Index   Back Top Print


logo

 

Incertezze sul  futuro dell’Unione europea dopo il  voto

Il Regno Unito

sceglie l’uscita

 

di Giuseppe Fiorentino

Frexit, Nexit, Swexit: a poche ore dalla diffusione dei dati ufficiali del referendum per la permanenza del Regno Unito nell’Ue, che ha visto prevalere seppur di poco lo schieramento euroscettico, già ci si interroga su quali Paesi potrebbero indire la stessa consultazione. Sarà la Francia, come ha promesso Marine Le Pen in caso di vittoria nelle presidenziali del prossimo anno? Saranno i Paesi Bassi, che già hanno bocciato la Costituzione europea? O forse sarà la Svezia, da sempre legata a Londra in un forte asse politico-commerciale? Solo il tempo svelerà gli effetti reali del referendum britannico su scala continentale. Ma di certo l’analisi del voto offre alcuni spunti di riflessione.

Prima di tutto va sottolineata la spaccatura generazionale dell’elettorato britannico. Secondo i risultati disaggregati, i tre quarti  dei giovani fra i 18 e i 24 anni ha votato contro la Brexit, mentre ben il 61 per cento delle persone con più di sessantacinque anni  ha votato per uscire dall’Ue. Ma il risultato forse più interessante è quello proveniente dal cuore di Londra e per l’esattezza dal distretto della City. Nel centro nevralgico della finanza britannica i Remainers    si sono affermati con oltre il 75 per cento dei voti.

Se da un lato, quindi, il voto giovanile segnala che l’Unione, almeno a livello ideale, potrebbe ancora avere un futuro, i dati provenienti dalla City, mostrano quanto la finanza temesse l’uscita della Gran Bretagna. E in effetti le borse mondiali hanno reagito con pesanti passivi, la sterlina si è fortemente deprezzata rispetto al dollaro, e gli spread tra titoli di Stato sono saliti vorticosamente nel giro di pochi minuti. Tanta preoccupazione da parte del mondo finanziario potrebbe peraltro essere considerata come una dimostrazione della distanza accumulata dalle istituzioni europee rispetto ai semplici elettori, che con la City hanno davvero ben poco a che fare. Se si vuole dare sostanza alla speranza dei giovani che ancora credono nell’Ue, Bruxelles deve quindi guardare un po’ meno alla City e un po’ di più a località come Sunderland, città industriale sulla costa nord-orientale  dell’Inghilterra, dove i Leavers   hanno ottenuto oltre il 61 per cento dei voti.

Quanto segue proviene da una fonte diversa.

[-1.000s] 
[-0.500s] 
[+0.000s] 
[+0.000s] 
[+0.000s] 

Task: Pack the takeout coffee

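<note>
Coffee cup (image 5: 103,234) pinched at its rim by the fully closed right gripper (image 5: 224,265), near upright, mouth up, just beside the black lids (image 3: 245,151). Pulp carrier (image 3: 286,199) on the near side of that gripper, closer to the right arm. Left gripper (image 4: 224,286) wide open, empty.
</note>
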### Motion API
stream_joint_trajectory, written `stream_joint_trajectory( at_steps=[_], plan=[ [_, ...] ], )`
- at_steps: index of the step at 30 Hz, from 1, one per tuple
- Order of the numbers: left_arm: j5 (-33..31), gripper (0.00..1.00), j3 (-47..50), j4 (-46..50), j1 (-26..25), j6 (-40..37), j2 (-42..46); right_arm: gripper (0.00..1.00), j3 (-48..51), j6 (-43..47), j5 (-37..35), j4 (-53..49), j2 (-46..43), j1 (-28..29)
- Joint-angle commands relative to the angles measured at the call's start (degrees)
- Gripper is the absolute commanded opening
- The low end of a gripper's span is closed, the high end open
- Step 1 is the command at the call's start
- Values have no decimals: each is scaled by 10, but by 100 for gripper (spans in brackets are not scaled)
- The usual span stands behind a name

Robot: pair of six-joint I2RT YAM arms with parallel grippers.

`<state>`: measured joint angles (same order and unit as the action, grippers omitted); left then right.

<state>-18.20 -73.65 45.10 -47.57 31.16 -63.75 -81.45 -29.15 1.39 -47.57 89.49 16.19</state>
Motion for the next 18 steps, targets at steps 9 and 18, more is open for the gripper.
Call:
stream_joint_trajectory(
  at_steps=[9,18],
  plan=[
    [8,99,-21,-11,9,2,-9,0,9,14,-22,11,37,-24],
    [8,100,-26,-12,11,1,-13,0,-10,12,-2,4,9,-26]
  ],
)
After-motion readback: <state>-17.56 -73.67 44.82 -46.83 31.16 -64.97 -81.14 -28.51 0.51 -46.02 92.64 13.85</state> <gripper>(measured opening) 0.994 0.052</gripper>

È questa l’indicazione più chiara che emerge dal referendum d’oltre Manica. Spetta ora ai singoli Governi e a Bruxelles saperla cogliere, partendo da una  certezza: l’Unione europea come è ora strutturata ha davvero il fiato corto. Soprattutto perché ha perso credibilità agli occhi di ampi strati  della cittadinanza, che vedono nelle  istituzioni comunitarie  un centro di burocrati occupati a definire la percentuale di cacao del cioccolato invece di sostenere le famiglie in preda alla crisi. Se davvero si vuole sottrarre l’Unione europea a un destino che molti vogliono già segnato, bisogna cominciare a ripensare  le sue stesse fondamenta, perlomeno quelle attuali. L’Ue  con regole dettate da pochi e applicate a realtà tra loro molto diverse rischia di franare su se stessa. Rischia di essere fratturata dalle spinte populiste che si nutrono del malcontento popolare nei confronti di Bruxelles e che certamente faranno sentire il loro peso nelle elezioni previste  il prossimo anno in Francia, Germania e Paesi Bassi. Solo una maggiore integrazione  può rappresentare una risposta a questa situazione. Con politiche economiche e sociali autenticamente comunitarie che richiederebbero la rinuncia ad alcuni “pezzi” di sovranità. Soprattutto da parte dei più forti. Da parte cioè di coloro che finora hanno dettato le regole, fallimentari, dell’Unione.